Java Fullstack + AI _D-2662
allianz
Job Description
KEY RESPONSIBILITIES
- Design, develop, and enhance backend services and APIs using Java and Spring Boot.
- Build high-throughput and resilient event-driven components using Kafka.
- Work with MongoDB or other NoSQL databases to design efficient data models and optimize queries.
- Integrate Large Language Models (LLMs) such as OpenAI, Claude, or Gemini into backend services via REST APIs and SDKs.
- Build and maintain AI-powered microservices including RAG (Retrieval-Augmented Generation) pipelines, semantic search, and document intelligence features.
- Develop and expose AI agent workflows using frameworks such as LangChain4j, Spring AI, or similar Java-native AI toolkits.
- Implement prompt engineering strategies, context management, and output validation layers for LLM interactions.
- Design vector database integrations (Pinecone, Weaviate, pgvector) for embedding storage and similarity search.
- Collaborate closely with architects, BAs, and cross-functional teams to deliver robust technical solutions.
- Participate in code reviews, refactoring efforts, and optimisation of system performance.
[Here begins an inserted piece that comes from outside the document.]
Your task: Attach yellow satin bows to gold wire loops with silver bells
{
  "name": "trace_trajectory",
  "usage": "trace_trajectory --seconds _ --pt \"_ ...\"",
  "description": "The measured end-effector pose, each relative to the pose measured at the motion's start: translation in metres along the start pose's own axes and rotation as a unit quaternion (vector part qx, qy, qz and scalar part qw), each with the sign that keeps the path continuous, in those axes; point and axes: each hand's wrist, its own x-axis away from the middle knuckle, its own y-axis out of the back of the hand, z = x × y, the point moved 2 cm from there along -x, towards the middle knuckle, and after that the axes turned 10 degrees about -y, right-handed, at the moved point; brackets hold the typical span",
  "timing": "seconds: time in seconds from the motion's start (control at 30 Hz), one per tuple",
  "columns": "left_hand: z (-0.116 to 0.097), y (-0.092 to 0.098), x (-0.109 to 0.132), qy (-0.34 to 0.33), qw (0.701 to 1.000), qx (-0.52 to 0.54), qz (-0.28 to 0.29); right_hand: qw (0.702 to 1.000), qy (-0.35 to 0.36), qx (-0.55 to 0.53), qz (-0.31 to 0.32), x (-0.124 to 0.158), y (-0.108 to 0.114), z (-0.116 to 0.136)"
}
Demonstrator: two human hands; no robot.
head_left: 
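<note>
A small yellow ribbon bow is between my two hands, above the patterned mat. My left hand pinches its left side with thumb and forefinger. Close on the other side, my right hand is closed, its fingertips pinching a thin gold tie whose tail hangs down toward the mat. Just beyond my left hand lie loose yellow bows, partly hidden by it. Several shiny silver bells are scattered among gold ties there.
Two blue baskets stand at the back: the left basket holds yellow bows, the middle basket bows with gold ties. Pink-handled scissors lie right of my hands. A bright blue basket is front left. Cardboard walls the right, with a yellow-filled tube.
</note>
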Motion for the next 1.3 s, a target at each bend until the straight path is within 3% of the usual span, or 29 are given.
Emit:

- Ensure best practices for coding standards, security, maintainability, and AI model governance.
- Troubleshoot production issues and provide root cause analysis and long-term fixes.
- Support CI/CD pipeline integration, model deployment automation, and MLOps tooling.
- Contribute to documentation, technical specifications, and architectural diagrams.
REQUIRED SKILLS & QUALIFICATIONS
- 5+ years of hands-on development experience in Java-based applications.
- Strong expertise in Java (8/11/17), Spring Framework, Spring Boot, and RESTful services.
- Experience with Kafka for messaging, streaming, or event-driven architecture.
- Practical knowledge of MongoDB or other NoSQL databases (e.g., Cassandra, DynamoDB, Couchbase).
- Solid understanding of microservices architecture and distributed systems.
- Hands-on experience consuming LLM APIs (OpenAI GPT-4o, Anthropic Claude, Google Gemini) in production Java applications.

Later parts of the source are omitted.